Come direbbe qualcuno “E’ uno che si è dato da fare”. La sua ultima fatica si chiama “America” e sbirciando la tracklist ci rendiamo conto che non siamo di fronte ad un lavoro ordinario. Un album multicolore, eccentrico, un artista esperto nella composizione di colonne sonore e lo notiamo eccome anche in questo capitolo della sua carriera. Geniale il primo singolo “True Thrush”, un brano soft che potrebbe essere tranquillamente presente in rotazione radiofonica dalle nostre parti, videoclip bellissimo in contrapposizione assoluta con la prima traccia “Guilford Avenue Bridge”, un brano duro e di fatto senza capo né coda.

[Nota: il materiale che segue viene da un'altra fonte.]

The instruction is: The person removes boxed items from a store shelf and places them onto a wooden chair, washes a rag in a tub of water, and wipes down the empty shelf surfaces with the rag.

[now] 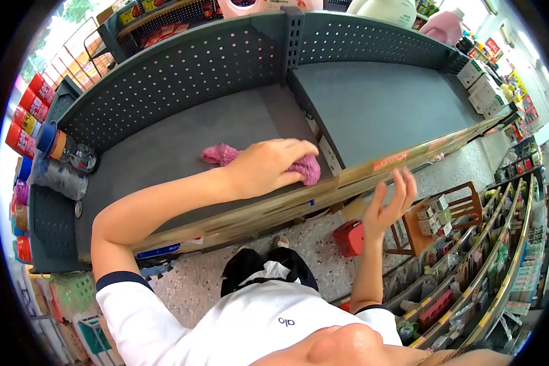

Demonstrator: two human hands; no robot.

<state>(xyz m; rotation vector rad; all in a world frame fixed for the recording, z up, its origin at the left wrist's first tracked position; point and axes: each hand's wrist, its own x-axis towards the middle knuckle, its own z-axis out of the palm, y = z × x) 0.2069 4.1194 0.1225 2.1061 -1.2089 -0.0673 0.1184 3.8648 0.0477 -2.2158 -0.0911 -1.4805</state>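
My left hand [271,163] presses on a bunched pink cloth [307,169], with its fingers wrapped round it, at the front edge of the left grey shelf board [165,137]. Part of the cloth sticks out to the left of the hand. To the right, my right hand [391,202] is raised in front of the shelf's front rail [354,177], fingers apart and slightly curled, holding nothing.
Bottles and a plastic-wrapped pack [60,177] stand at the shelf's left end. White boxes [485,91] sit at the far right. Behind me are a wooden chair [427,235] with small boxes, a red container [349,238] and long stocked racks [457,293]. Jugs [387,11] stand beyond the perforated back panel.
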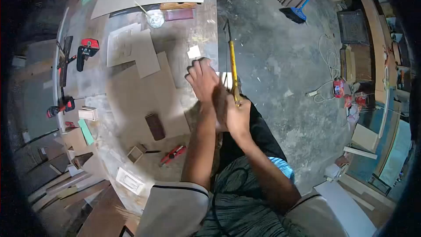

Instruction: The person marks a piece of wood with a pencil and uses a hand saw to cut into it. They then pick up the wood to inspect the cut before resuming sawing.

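My right hand (237,115) is wrapped round the handle end of a yellow hacksaw (233,63), whose frame points away from me along the table's right edge. My left hand (203,81) lies near that edge with its fingers bent, just left of the saw. A pale piece (226,80) shows between the hand and the saw; whether my left fingers press on it is hidden. Beyond the left fingertips sits a small white square (193,52) on the worktable (204,22).
Thin brown boards (127,87), a dark brown block (155,127) and a red tool (173,155) lie on the table. Red-black power tools (89,48) stand at its left side. A blue broom (298,14) and a coiled cable (329,61) are on the floor at right.
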A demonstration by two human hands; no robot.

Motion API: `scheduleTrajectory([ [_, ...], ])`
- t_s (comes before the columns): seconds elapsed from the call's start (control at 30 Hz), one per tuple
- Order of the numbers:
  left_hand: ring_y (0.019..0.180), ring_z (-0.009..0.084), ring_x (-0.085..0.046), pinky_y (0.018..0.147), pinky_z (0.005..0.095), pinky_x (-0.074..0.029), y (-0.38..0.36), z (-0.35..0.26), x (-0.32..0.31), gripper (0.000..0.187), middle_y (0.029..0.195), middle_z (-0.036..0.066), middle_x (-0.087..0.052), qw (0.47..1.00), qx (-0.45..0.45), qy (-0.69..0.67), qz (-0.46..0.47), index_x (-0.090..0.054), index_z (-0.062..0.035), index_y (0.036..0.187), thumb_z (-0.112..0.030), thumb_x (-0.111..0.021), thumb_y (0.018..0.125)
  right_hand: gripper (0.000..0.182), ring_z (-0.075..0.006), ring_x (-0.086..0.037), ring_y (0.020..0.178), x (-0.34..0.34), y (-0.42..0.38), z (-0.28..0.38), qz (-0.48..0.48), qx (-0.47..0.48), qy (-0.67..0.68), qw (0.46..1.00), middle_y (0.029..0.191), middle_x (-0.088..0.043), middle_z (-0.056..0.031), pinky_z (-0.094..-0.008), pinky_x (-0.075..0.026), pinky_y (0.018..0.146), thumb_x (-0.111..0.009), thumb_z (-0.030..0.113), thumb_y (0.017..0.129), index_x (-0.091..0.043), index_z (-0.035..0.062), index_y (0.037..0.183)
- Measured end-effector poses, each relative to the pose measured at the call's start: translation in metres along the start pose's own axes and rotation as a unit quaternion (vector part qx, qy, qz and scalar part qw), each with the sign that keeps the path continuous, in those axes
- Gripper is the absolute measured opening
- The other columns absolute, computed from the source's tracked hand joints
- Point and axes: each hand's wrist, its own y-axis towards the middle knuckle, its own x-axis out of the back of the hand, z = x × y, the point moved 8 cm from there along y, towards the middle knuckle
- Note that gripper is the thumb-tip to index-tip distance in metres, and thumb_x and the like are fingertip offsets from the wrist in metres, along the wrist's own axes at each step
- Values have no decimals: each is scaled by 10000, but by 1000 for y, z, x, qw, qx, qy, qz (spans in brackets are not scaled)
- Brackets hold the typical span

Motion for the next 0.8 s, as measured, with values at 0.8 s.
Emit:
scheduleTrajectory([
  [0.8, 1076, 312, -539, 908, 485, -387, -2, 0, 4, 227, 1094, 80, -560, 999, 3, -34, -33, -644, -158, 1138, -77, -590, 933, 305, -56, -456, 590, 5, -36, -14, 20, 34, -51, 998, 628, -510, 19, -328, -357, 512, -642, 140, 1012, -602, -19, 754],
])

Ma dalle prime due tracce viene subito indicato quale sarà lo stile lineare dell’intero lavoro. Con “Lots” si ritorna al punto di partenza, martellante, intenso, senza fiato. “Prettyboy” è un piacere da riascoltare (l’episodio in cui si nota a pieno la passione verso la musica classica), palma d’oro come miglior brano dell’album e ancora una volta siamo di fronte ad un cambiamento totale di sonorità. Le ultime quattro tracce in realtà sono una traccia unica suddivisa per titoli. Trascinante e valida “USA II: The Great American Desert”, quasi un omaggio elettronico e moderno al rock progressivo. Aggressiva e onirica “USA IV: Manifest”, la chiusura album che nessuno si aspettava. In conclusione un album di quaranta minuti con alcuni episodi sottotono.

Da ascoltare per avere un’idea dei labirinti della musica elettronica attuale soprattutto quando entra a contatto con un purista della musica classica. Ma siamo sicuri che mentre scriviamo queste righe il buon Dan sarà già pronto con un nuovo lavoro.